I thought that I would do a follow up on reusable nappies. Since using reusable nappies I have never looked back, they are so easy to use and the washing aspect has been a breeze. I bought mine second hand from a local mum on neighbourly. I purchased 15 outer nappies and 30 cloth inserts for $50. It was the deal of the century.
Some people may be hesitant about buying second hand but as long as the domes are in good condition and the elastic around the legs is intact then I don’t see a problem. I use the new nappies I got from the nappy lady workshop as overnight nappies as they are a bit more sophisticated than the second hand nappies.
For those thinking of making the switch here is how I go about washing and organising my nappies.
I have a bucket in my laundry for dirty nappies and dirty baby clothes. Cloth inserts with wees go straight in, if the nappy outer is not wet then I reuse for the next nappy change by inserting a clean cloth insert.
For poos, when baby was exclusively on breast milk her poo was pretty loose and so I would rinse the insert and outer if required under water in the laundry sink before putting it in the bucket. Now that baby is onto solids her poo has changed consistency so it can be put down the toilet and if needed I do a quick rinse in the laundry before adding to the bucket. (I’m looking at attaching a small hose to my toilet to help with this job)
Ok,washing. I put all the cloth inserts and nappy outers and reusable cloth wipes into the washing machine onto a 20 minute rinse cycle. Once this is finished I add any dirty baby clothes and put on a warm wash cycle with the recommended amount of laundry liquid.
Once washed I hang up on a rack that is placed near a window or outside with natural light to dry.
UV light helps kill bacteria
I have around 18 nappy outers and 35 cloth inserts, this seems to be the perfect amount as I never run out.
Follow manufactures instructions.
Op shops often sell second hand nappy outer and inserts.
If you are into sewing make your own outers and inserts. There are hundreds of sites with free nappy patterns – start googling!

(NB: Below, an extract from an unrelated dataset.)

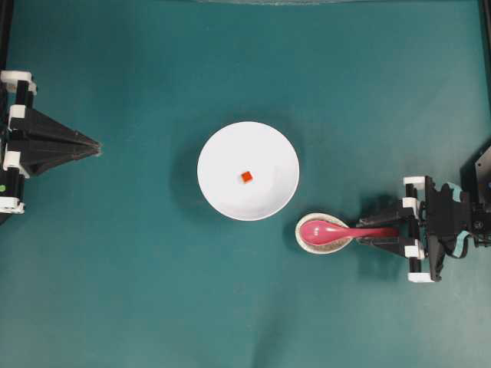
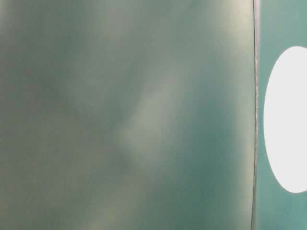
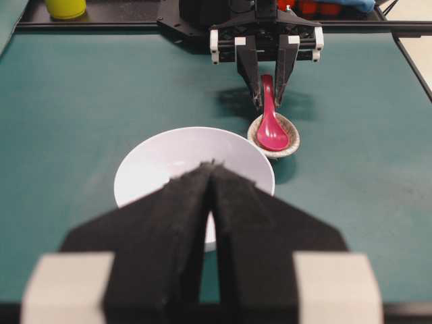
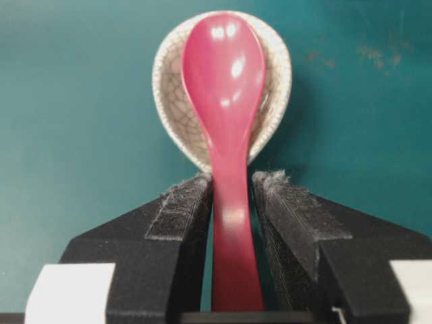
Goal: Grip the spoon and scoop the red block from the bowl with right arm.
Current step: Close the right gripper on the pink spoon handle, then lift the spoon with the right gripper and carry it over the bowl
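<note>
I see the teal-green table mat (image 1: 138, 291) filling the overhead view, with the large round plain white bowl (image 1: 248, 170) near its middle. From the table-level view I get mostly a blurred green surface and a white oval at the right edge, probably the bowl (image 2: 287, 120), though I cannot be sure.

The left arm's black gripper (image 1: 90, 144) sits at the left edge, well apart from the bowl, its pointed fingers pressed together with nothing between them, as the left wrist view confirms (image 3: 212, 202).

The right arm's gripper (image 1: 381, 231) reaches in from the right. Its padded black fingers (image 4: 185, 209) straddle the handle of the glossy pink-red soup spoon (image 4: 226, 135); the left pad seems to touch the handle, with a slim gap on the right, so I see no firm clamp.

The spoon's scoop lies in the small speckled grey-white teardrop dish (image 1: 311, 243), just beside the bowl's lower right rim.

The tiny orange-red cube (image 1: 246, 177) rests near the bowl's centre.
</note>
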`<act>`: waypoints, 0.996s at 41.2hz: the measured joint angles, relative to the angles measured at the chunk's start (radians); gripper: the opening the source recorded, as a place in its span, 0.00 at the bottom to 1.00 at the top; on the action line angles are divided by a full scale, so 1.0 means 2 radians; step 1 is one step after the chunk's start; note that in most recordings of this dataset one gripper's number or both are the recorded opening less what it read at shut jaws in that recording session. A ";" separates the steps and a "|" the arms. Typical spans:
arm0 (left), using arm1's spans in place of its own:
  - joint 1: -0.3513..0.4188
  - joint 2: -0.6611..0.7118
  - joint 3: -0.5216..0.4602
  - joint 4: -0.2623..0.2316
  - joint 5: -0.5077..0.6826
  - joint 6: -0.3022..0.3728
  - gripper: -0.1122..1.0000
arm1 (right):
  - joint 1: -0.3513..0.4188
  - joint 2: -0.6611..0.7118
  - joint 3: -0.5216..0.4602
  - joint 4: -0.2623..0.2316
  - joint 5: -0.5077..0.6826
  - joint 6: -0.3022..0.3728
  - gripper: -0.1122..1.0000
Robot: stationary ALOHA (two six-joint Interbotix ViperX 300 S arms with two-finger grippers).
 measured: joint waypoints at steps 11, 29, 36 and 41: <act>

Times are changing in Glen Innes with the Tamaki Redevelopment under-way. Here are some pics of some of the things I love about Glen Innes and its neighbouring sites that I hope will never change.
Green Bananas, Coconuts
Makeshift Fale, Umu Pit
Wai O Taiki Bay
Tamaki Redevelopment – there goes the neighbourhood…
Olive oil is a staple in our pantry. And due to reports regarding the supply and quality of olive oil from Europe we have been buying olive oil made in New Zealand. This ensures a good quality olive oil and supports local industry. However, due to the current situation in Gaza we have switched to buying Palestinian olive oil bought from our local Trade Aid store.
This oil is produced by the non-profit organisation Palestinian Agricultural Relief Committees. It’s our small way of supporting a worthy organisation that empowers the Palestinian people in Gaza through agricultural programmes that produce quality products such as olive oil.